**Instructions for the task**.
If a line in the entries below includes "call", pick it out and copy it.

• • • • • • •

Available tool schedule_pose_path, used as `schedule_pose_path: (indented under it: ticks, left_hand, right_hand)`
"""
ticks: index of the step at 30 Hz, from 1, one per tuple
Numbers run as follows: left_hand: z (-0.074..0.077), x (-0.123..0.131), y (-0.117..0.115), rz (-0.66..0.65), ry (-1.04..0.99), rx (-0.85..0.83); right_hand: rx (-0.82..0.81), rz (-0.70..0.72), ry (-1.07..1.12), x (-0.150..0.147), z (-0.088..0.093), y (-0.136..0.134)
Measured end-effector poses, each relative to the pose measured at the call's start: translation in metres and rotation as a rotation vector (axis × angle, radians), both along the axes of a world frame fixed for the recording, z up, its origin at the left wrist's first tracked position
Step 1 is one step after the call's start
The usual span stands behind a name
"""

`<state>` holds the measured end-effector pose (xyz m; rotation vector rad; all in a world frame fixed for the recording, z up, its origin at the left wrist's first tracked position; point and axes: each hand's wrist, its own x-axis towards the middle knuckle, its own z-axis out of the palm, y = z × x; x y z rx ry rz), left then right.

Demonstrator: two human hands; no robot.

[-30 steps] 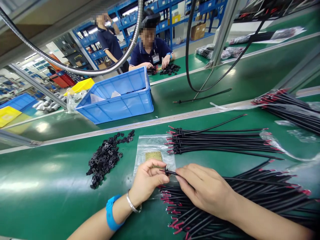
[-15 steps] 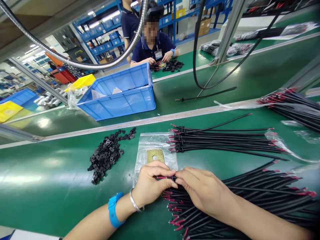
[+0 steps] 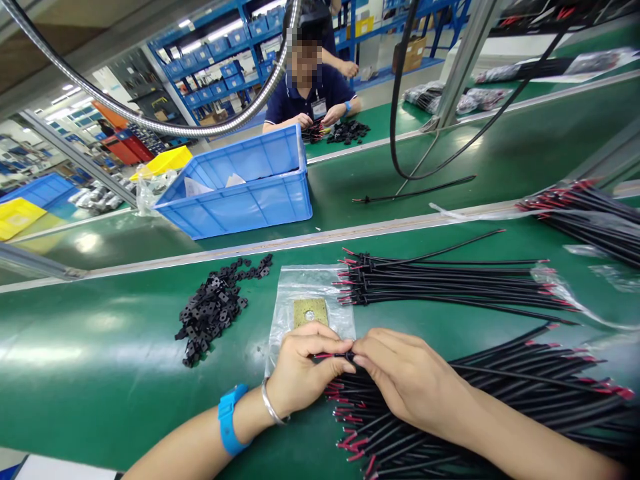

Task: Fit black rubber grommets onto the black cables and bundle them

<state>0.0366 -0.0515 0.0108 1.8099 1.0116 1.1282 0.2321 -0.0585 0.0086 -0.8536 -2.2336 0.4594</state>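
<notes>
The left hand (image 3: 303, 370) pinches a black cable (image 3: 345, 357) between thumb and forefinger, with the cable's red wire end showing at the thumb's side. The right hand (image 3: 405, 367) grips the same cable just beside the left fingertips, its own thumb and fingers closed together and nearly touching the other hand. Whether a small black part sits on the cable there is hard to tell, since the fingers cover most of it. A silver bangle (image 3: 269, 403) and a blue wristband (image 3: 230, 420) circle the left wrist and forearm.

Beneath and to the right of the right hand, a large heap of black cables (image 3: 520, 393) with red ends spreads over the green tabletop (image 3: 100, 373). Beyond that hand lies a neater row of cables (image 3: 440, 277), dark fittings near their left ends. Just beyond the left hand is a clear plastic bag (image 3: 285, 300), with a yellowish square piece (image 3: 303, 311) with a hole on it. To the left of the left hand, well apart, is a pile of small black parts (image 3: 213, 310). Farther out past the left hand, across a metal rail (image 3: 280, 242), stands a blue bin (image 3: 240, 210); beyond it a seated co-worker (image 3: 310, 100) handles red-ended pieces beside another dark pile (image 3: 349, 131)
</notes>
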Motion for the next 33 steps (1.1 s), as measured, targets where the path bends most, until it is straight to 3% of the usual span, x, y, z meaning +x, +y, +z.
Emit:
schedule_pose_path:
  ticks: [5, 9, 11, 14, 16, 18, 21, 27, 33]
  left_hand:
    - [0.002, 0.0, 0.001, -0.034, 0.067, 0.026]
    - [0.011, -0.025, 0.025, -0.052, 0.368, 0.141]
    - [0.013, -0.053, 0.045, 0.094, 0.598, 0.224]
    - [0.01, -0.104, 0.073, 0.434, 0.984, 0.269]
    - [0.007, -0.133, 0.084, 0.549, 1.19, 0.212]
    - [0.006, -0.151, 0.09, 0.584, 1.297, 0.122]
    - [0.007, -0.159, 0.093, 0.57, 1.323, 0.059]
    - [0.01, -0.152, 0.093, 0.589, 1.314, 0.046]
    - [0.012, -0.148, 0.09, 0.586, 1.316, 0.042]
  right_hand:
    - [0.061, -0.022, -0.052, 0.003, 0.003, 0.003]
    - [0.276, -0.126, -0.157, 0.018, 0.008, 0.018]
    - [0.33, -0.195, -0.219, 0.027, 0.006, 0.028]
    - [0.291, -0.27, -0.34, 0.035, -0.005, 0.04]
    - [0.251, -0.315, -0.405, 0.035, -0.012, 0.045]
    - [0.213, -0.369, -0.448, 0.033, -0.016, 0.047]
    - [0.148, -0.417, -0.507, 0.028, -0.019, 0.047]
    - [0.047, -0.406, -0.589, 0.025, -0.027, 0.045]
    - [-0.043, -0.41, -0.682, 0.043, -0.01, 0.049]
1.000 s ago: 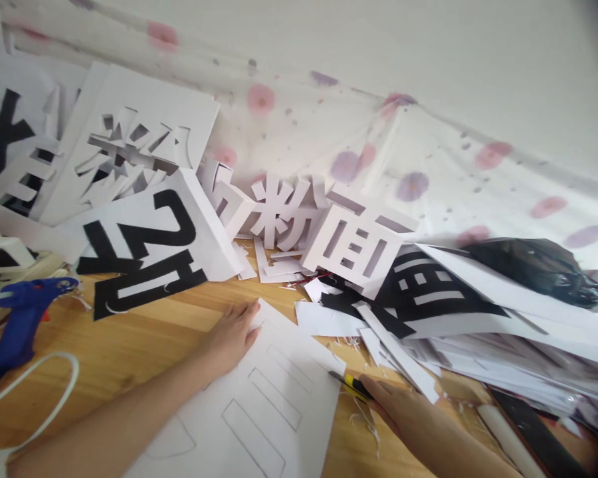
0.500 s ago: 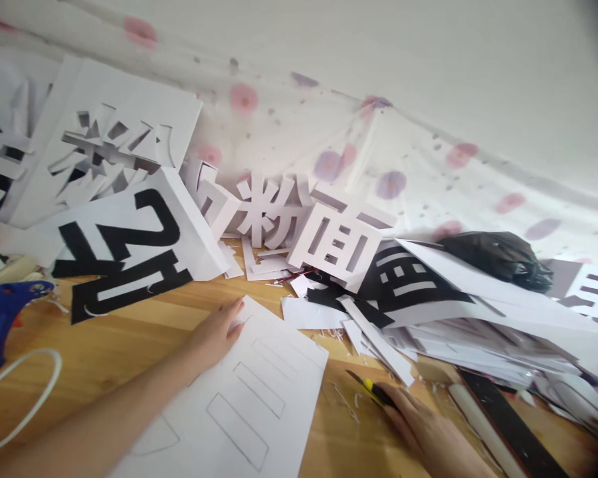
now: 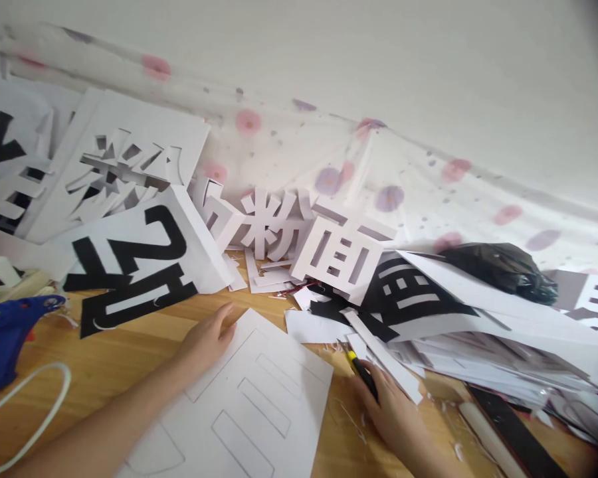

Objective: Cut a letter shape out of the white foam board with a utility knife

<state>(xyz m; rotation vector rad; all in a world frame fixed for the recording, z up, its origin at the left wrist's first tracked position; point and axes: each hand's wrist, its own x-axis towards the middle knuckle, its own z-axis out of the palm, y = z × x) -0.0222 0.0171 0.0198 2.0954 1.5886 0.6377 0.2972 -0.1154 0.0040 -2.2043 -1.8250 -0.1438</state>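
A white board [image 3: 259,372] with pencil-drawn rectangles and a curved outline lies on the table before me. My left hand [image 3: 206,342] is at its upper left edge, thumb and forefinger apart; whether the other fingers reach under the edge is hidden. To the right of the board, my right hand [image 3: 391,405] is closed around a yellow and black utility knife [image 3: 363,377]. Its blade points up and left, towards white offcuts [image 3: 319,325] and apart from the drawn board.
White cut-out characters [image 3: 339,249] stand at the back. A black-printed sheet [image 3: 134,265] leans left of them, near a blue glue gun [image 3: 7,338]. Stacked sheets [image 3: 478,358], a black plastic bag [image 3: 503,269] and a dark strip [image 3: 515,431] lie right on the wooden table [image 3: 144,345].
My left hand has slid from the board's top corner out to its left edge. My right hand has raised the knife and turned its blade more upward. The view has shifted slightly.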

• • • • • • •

**Response to the exercise**.
Measured end-effector poses, each relative to the pose measured at the call's start: translation in metres and rotation as a rotation vector (axis × angle, radians), both along the axes of a world frame fixed for the recording, z up, its origin at the left wrist's first tracked position
Step 1 is one step after the call's start

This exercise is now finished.